> **WORK TO COMPLETE**
Your answer should consist of each line from the data below that contains "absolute".
====== EXERCISE INPUTS ======
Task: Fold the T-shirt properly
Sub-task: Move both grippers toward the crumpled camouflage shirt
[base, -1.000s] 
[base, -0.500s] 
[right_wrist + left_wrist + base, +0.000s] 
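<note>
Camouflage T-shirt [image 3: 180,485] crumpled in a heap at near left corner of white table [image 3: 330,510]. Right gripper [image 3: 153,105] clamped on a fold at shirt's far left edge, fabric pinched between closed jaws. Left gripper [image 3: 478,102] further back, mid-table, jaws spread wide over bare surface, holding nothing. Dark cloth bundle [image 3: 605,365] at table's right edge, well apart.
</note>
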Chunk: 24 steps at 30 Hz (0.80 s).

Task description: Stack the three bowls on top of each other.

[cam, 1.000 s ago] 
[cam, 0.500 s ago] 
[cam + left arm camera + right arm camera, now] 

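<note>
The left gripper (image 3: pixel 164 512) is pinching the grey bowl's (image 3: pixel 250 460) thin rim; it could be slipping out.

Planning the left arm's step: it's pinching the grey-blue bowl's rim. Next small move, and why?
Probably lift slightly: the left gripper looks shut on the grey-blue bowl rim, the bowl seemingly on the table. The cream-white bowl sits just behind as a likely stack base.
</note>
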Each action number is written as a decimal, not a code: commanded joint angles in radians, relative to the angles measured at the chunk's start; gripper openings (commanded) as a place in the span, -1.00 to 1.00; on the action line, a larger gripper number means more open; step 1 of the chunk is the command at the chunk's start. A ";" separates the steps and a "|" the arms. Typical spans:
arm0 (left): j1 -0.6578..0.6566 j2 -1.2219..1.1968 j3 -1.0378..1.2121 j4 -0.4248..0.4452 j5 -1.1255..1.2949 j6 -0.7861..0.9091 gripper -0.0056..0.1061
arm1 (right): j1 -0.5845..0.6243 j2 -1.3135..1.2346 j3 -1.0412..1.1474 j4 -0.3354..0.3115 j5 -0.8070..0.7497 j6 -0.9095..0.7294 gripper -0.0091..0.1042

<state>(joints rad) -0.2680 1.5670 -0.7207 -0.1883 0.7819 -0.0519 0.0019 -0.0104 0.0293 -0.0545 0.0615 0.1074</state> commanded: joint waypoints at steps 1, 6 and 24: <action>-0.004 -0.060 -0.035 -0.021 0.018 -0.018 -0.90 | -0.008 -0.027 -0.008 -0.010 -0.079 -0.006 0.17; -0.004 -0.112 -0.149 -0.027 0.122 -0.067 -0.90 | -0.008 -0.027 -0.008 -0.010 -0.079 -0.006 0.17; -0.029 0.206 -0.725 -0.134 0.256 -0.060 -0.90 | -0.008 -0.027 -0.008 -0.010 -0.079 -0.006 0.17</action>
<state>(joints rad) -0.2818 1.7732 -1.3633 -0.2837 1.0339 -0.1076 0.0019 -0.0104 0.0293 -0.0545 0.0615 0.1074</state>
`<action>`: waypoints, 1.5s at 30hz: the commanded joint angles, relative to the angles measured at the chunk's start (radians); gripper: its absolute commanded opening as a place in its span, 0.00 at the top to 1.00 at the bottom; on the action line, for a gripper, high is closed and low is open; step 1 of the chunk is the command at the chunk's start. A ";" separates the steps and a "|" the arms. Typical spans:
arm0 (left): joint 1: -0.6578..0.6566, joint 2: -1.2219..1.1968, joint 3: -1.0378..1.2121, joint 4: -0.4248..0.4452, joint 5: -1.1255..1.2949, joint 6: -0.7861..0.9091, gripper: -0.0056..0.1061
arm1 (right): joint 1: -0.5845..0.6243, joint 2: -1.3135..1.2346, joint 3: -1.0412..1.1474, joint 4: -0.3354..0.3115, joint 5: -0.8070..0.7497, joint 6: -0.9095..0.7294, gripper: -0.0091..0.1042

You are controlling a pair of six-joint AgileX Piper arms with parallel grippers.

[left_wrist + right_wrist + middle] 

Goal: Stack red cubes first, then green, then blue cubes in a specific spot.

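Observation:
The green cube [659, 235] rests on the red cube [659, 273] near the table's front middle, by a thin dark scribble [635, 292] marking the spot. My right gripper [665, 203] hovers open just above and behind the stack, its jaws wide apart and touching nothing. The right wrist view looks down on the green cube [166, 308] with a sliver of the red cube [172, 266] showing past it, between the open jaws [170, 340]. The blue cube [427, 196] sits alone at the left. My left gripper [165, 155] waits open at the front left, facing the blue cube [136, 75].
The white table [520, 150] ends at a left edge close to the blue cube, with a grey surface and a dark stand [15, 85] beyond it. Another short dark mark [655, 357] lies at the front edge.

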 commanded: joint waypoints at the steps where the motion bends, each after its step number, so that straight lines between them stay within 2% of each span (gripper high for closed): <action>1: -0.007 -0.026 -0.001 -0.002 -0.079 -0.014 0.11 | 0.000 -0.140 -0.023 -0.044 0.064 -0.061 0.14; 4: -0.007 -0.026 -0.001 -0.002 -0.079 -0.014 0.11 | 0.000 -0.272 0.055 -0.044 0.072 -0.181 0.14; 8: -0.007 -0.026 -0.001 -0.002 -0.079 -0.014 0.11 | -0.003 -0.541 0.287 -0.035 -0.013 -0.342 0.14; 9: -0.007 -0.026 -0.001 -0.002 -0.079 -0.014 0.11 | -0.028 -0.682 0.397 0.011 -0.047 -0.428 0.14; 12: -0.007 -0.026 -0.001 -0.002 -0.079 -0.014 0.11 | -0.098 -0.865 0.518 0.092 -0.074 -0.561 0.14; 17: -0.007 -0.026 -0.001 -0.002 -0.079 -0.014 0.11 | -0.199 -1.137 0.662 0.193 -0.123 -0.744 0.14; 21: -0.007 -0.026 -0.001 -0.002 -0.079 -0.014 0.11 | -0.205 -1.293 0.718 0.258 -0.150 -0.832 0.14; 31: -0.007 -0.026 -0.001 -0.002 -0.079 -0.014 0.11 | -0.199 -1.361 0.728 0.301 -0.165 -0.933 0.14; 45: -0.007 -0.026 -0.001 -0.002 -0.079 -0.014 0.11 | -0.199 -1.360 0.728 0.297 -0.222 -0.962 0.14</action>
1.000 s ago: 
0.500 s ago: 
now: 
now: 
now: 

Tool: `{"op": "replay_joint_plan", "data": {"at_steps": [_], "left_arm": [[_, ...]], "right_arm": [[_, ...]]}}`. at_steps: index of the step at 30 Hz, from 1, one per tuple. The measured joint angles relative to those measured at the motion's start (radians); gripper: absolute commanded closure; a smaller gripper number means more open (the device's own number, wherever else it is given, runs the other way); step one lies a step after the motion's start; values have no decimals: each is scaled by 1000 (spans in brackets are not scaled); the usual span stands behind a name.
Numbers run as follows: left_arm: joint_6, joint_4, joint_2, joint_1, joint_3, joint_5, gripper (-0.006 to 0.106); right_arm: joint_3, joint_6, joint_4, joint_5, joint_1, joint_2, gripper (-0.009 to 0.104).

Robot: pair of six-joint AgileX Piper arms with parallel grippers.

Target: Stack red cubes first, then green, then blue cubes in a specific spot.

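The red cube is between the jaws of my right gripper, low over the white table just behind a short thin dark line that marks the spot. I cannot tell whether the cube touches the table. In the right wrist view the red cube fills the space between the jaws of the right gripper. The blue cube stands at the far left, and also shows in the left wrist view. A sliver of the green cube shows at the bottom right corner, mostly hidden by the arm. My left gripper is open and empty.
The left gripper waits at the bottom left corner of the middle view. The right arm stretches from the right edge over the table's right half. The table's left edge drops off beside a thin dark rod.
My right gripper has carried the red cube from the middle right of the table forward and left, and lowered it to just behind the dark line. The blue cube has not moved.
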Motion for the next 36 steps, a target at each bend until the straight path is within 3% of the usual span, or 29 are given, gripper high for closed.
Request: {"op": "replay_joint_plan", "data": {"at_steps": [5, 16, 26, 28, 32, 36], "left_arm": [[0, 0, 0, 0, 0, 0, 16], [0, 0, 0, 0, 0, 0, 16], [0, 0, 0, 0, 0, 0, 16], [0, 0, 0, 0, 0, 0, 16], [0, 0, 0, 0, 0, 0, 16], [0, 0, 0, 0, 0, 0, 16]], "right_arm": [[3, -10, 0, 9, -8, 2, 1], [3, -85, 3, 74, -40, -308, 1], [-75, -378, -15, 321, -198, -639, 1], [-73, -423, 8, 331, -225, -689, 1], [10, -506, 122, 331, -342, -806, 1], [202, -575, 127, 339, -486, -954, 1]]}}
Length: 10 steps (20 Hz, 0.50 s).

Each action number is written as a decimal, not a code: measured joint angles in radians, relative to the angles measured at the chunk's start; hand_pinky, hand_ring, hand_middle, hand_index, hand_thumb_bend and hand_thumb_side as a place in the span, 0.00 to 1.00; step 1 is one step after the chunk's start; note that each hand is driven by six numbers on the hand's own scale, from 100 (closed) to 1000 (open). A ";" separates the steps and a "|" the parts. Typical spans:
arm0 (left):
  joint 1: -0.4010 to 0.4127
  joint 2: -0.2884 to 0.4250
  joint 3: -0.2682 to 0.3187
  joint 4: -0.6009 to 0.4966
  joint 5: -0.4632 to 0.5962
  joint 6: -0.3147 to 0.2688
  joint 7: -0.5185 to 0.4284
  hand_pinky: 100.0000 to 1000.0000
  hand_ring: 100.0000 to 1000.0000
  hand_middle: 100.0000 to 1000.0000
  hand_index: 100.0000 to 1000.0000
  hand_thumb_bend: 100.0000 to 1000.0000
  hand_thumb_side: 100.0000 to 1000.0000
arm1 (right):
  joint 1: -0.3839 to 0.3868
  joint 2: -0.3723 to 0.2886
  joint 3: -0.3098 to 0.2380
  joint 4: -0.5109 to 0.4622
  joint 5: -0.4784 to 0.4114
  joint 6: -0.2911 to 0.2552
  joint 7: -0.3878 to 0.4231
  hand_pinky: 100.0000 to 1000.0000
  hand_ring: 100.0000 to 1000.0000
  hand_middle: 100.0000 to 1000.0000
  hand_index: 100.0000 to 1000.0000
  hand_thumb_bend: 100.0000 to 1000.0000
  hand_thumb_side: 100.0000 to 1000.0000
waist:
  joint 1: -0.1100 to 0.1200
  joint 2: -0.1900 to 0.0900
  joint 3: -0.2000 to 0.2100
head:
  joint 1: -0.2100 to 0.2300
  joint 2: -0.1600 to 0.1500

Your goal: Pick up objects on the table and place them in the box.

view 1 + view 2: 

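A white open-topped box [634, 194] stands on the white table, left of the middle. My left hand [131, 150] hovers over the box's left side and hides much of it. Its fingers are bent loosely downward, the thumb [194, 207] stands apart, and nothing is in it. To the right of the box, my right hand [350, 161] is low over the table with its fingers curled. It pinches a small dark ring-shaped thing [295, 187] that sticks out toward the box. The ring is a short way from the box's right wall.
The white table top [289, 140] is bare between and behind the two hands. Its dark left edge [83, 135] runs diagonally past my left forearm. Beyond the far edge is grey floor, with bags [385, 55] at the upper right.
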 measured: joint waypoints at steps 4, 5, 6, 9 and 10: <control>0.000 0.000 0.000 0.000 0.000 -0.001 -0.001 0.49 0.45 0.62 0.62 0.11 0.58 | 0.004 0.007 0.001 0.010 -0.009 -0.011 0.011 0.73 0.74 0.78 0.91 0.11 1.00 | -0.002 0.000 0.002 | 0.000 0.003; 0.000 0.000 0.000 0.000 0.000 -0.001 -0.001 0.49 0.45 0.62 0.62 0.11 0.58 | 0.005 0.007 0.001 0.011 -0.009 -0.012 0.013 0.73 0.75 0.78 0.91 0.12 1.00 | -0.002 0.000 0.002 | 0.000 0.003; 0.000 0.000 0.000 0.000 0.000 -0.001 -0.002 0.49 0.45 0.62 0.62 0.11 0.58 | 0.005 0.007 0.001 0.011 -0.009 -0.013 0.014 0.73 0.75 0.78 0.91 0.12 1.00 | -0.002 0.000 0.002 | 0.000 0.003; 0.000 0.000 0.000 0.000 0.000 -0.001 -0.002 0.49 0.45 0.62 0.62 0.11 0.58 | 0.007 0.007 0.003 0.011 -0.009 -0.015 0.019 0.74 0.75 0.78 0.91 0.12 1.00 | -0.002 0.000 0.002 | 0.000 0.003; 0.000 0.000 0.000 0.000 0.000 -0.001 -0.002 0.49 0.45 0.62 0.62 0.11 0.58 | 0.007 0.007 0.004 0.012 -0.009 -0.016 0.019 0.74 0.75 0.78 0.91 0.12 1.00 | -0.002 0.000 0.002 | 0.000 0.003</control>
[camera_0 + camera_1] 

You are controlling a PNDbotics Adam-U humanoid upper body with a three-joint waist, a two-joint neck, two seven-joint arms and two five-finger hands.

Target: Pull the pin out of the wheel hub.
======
> **REPLY TO THE EXERCISE**
`<action>`: waypoints, 1.5s at 30hz: the commanded joint angles, relative to the angles measured at the chunk's start (radians); gripper: its absolute commanded opening as a place in its span, 0.00 at the top to 1.00 at the bottom; on the action line, for a gripper, high is closed and low is open; step 1 of the chunk is the command at the chunk's start. A ";" separates the steps and a "|" the arms. Typical spans:
Tool: `{"op": "replay_joint_plan", "data": {"at_steps": [_], "left_arm": [[_, ...]], "right_arm": [[_, ...]]}}`. at_steps: index of the step at 30 Hz, from 1, one per tuple. The measured joint angles relative to those measured at the motion's start (radians); gripper: absolute commanded closure; a smaller gripper number means more open (the device's own number, wherever else it is given, runs the other way); step one lies a step after the motion's start; values have no decimals: each is scaled by 1000 (spans in brackets are not scaled); the usual span stands behind a name.

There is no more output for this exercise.